Of Galen’s 600 books, for instance, just 20 survive, and those are with us only because they were rescued by Arab physicians. As they conquered the Middle East, the Arabs captured and preserved some ancient medical texts, and from the 9th century, Galen was translated into Arabic on a massive scale.

Unfortunately translations of Galen’s revolutionary work on anatomy did not reach the Western world until the late Middle Ages. Even more unfortunately, many of his other theories (none of which had any medical validity) and his huge number of remedies (none especially useful) were used by doctors for centuries, becoming the medical equivalent of holy writ. In fact, they later became part of Church dogma. The egotistical Galen would probably have been pleased to know that he effectively held back the advancement of medicine for centuries.

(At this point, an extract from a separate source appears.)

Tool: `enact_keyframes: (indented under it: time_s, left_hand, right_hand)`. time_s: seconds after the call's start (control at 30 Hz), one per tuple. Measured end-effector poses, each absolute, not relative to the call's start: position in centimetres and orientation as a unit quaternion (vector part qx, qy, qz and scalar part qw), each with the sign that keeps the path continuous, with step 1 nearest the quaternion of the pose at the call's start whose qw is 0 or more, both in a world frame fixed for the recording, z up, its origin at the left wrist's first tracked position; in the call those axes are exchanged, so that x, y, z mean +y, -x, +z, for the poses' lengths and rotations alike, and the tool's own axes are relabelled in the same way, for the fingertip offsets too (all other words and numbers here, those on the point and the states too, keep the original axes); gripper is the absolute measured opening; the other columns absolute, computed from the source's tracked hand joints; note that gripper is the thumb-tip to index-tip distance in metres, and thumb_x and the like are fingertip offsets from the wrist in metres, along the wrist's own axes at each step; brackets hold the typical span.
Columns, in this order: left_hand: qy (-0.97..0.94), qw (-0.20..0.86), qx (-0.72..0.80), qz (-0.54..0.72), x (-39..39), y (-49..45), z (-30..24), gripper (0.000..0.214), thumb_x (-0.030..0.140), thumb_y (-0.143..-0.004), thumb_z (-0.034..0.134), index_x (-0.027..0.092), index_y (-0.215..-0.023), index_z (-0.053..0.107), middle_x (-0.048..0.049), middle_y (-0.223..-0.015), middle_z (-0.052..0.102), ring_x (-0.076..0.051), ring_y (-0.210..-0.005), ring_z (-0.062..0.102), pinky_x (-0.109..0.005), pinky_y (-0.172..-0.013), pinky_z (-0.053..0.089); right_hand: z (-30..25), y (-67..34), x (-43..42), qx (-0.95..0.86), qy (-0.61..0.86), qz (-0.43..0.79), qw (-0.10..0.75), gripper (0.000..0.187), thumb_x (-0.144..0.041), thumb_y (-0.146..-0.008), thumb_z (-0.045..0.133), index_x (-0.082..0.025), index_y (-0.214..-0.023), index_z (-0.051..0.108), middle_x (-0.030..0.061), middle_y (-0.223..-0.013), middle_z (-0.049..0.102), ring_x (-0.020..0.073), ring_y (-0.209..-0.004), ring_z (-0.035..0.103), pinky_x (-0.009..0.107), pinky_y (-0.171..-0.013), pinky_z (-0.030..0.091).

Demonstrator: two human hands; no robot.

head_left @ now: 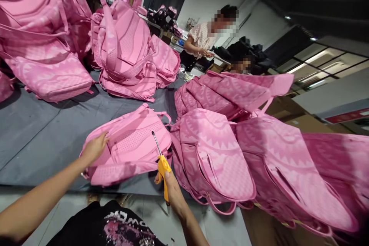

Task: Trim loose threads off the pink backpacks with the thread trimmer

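Observation:
A pink backpack (129, 146) lies back-side up on the grey table (34, 134) in front of me. My left hand (93, 148) rests on its left edge with fingers curled over the fabric. My right hand (170, 184) is closed around a yellow-handled tool (163, 167) whose thin metal nozzle points up over the backpack's mesh back panel.
A row of pink backpacks (213, 153) runs along the right, leaning over the table edge. Piles of pink backpacks (127, 54) stand at the back and left. Two other people (201, 38) are at a far table. Cardboard boxes (300, 119) sit at the right.

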State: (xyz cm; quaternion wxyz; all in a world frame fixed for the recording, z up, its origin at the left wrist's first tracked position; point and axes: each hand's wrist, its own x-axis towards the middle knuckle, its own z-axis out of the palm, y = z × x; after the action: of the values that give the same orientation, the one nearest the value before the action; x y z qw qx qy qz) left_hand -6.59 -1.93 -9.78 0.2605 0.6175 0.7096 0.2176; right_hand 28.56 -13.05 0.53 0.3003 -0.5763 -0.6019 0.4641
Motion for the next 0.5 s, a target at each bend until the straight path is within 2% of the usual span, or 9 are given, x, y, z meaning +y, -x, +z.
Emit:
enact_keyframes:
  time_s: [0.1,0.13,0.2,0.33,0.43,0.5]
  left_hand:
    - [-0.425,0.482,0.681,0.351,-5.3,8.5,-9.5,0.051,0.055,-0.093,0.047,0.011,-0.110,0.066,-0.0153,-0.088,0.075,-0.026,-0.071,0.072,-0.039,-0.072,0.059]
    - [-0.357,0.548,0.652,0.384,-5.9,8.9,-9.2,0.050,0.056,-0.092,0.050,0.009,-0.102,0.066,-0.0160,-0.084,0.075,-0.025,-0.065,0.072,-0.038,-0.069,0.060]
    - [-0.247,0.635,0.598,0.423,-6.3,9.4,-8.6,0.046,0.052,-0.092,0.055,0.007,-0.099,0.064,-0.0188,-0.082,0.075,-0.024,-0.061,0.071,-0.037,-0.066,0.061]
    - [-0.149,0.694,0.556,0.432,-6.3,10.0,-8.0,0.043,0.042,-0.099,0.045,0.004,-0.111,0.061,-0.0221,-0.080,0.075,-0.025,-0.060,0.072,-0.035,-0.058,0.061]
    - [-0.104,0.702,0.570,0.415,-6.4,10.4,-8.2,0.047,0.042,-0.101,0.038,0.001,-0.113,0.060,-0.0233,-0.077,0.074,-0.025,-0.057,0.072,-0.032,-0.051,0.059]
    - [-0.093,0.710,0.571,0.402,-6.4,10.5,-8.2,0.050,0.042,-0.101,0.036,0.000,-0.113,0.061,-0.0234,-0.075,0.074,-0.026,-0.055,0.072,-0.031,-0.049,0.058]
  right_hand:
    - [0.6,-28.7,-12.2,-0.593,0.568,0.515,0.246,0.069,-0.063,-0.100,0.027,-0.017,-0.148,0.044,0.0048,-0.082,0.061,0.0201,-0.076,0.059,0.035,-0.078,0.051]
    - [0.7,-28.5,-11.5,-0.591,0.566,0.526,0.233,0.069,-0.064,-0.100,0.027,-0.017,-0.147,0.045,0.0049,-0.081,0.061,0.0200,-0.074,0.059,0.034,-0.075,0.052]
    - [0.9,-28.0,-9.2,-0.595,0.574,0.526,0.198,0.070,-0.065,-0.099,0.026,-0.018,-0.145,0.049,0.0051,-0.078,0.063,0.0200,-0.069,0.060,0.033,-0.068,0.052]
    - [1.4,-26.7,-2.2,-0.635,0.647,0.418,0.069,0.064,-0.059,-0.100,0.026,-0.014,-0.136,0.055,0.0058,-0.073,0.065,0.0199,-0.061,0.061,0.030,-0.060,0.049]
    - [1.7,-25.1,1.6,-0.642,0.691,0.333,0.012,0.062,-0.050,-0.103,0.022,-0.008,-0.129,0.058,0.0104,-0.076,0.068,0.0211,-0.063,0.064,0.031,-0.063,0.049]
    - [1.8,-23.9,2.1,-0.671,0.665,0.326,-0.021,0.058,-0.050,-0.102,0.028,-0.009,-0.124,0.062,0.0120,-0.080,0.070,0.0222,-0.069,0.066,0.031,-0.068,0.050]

The Arab physicians became famed for their skill, and their own writings entered the medical canon. However, they rarely practised invasive surgery. As for the Western Christians, they abolished surgery in both knowledge and practice: it was pagan and it was a sin.

An end and a beginning

So the end of the great library at Alexandria and of the Roman empire marked the end of progress in Western medicine and, in particular, surgery, for hundreds of years.

It wouldn’t be until the end of the Middle Ages, with the coming of the Renaissance, that the knowledge of the ancients would be rediscovered. Anatomy would gradually be accepted, new discoveries in wound treatment would be made on the battlefield and, finally, the doors to new surgical techniques and practices would swing open.